Frequently Asked Questions

What is being proposed at Wilton Park?

Following public consultation, and in-line with both the Council’s Core Strategy (2011) and approved Development Brief for the site (2015), Inland Homes submitted an outline planning application in September 2017 to deliver the following:

 

  • 304 residential properties (Class C3) (with 46 existing houses retained)
  • Employment and community uses including a new ATC facility, larger replacement children’s nursery and park café (Classes A1, A3, B1, B2, D1 & D2)
  • Formal and informal public open space, including local park and upgraded sports pitches with new changing facilities
  • New access road from A40 Pyebush Roundabout to form southern part of Beaconsfield Relief Road; network of footpaths and cycleways including alterations and improvements to Minerva Way
  • Car parking; on-site access roads

What are the benefits of the plans?

The benefits of the scheme for the local community include:

 

  • A range of new housing types, sizes and tenures, with smaller flats and terraced homes, larger family homes, and apartments suitable for those wishing to downsize. There will be properties for private sale alongside those for affordable rent and for shared ownership.

 

  • A new two-hectare public park, accessible to both existing local residents and the new residents of Wilton Park. The park will have a café and children’s play facilities, and will be linked to the Town via Minerva Way, which is to be upgraded to create a safe, attractive and level route for pedestrians and cyclists between Beaconsfield Old Town and Wilton Park.

 

  • New temporary and permanent sports pitches for Beaconsfield Town Youth Football Club. The proposals for Wilton Park have always included two-hectares of new sports pitches, but Inland Homes have also now agreed to make temporary provision for the youth football teams during the construction phase.

 

Inland Homes will create the temporary pitches at the far eastern end of the site, and the youth football teams will play there until the proposed new permanent pitches, parking and changing rooms are ready for use.

 

Completion of the A355 Relief Road. The Relief Road will help reduce traffic congestion along the existing A355 between Maxwell Road and the London End roundabout, helping to improve local air quality. Inland Homes paid for construction of the new access off the Pyebush Roundabout, and will pay for the technical design and construction of the southern section of the Relief Road (up to Minerva Way)

 

  • Provision of other new community facilities, including a new home for the ATC and ACF and a new modern children’s nursery.

 

  • Substantial financial contributions to improve local community infrastructure. The Wilton Park scheme will contribute well in excess of £3.4m of funding towards expanding and improving local schooling. The size of the financial contribution was determined by a formula applied by the County on all larger residential development schemes. The County Council will determine the most effective means of using the funds received to ensure that the additional pupils generated by development at Wilton Park can be accommodated in local schools.

 

The £150,000 health contribution from the Wilton Park development is the sum of money requested by the local Clinical Commissioning Group (CCG) to assist in the delivery of new and improved health facilities in the Beaconsfield area. The money will be used to increase capacity to deal with the health needs of local residents.

 

NHS England has recently approved the outline business case for relocation of Milbarn and the Simpson Centre to a new single purpose built facility.  Further approvals will be needed, but with the support of local District and Town Councillors, it is hoped that the scheme will be delivered over the next couple of years.

 

  • Support for local businesses, with new office space proposed within the Wilton Park development, suitable for small and medium sized local businesses. It is also estimated that the Wilton Park development will result in an additional £2m of retail and leisure spend in the area (helping to support local restaurants, public houses and shops).
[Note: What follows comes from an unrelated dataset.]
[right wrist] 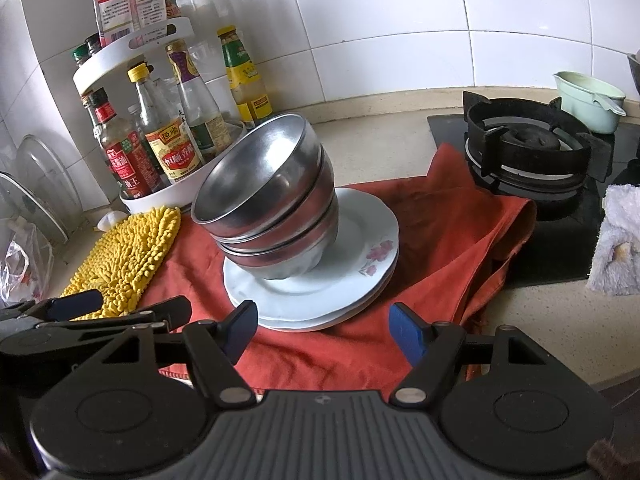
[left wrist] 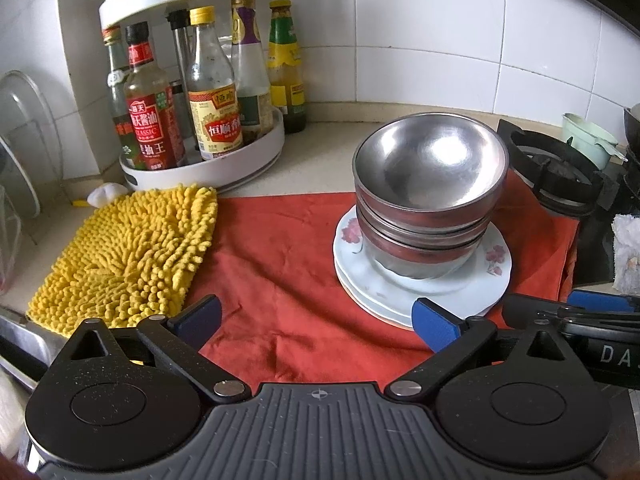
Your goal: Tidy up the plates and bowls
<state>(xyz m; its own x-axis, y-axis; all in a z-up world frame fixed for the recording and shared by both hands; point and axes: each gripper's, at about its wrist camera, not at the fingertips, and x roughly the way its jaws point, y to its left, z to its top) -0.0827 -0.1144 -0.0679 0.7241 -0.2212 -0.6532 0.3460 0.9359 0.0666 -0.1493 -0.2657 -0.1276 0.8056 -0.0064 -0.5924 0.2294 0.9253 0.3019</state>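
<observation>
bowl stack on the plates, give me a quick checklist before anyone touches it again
1. Stack of nested steel bowls sits on the white floral plates: ok.
2. Bowls level: not ok, in the right wrist view the stack seems to lean toward the yellow chenille mitt.
3. Plates squared up: not ok, their edges are offset.
4. Left gripper free: ok, fingers wide open, nothing between them.
5. Right gripper free: ok, fingers apart, nothing held.
6. Red cloth flat under the plates: cannot tell; it is rumpled near the black gas burner.
</observation>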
Why submit an Outline Application?

The application currently with the Council is an outline planning application, which seeks to establish the broad parameters for redevelopment of the Wilton Park site, within the context of the Council’s Core Strategy (2011) and adopted Development Brief (2015). The outline planning application, if approved, will establish the mix of land uses and broad extent of development on the site, and means of access (off the Pyebush Roundabout).

 

Prior to starting any development on the site, Inland Homes would need to submit to South Bucks District Council Reserved Matters applications for each phase of the development. This will give the Council the opportunity to determine the details of the development, including its scale, layout, appearance, and landscaping.

 

To start building at Wilton Park, Inland Homes therefore need to secure both outline planning permission and at least Reserved Matters approval for Phase 1 of the development.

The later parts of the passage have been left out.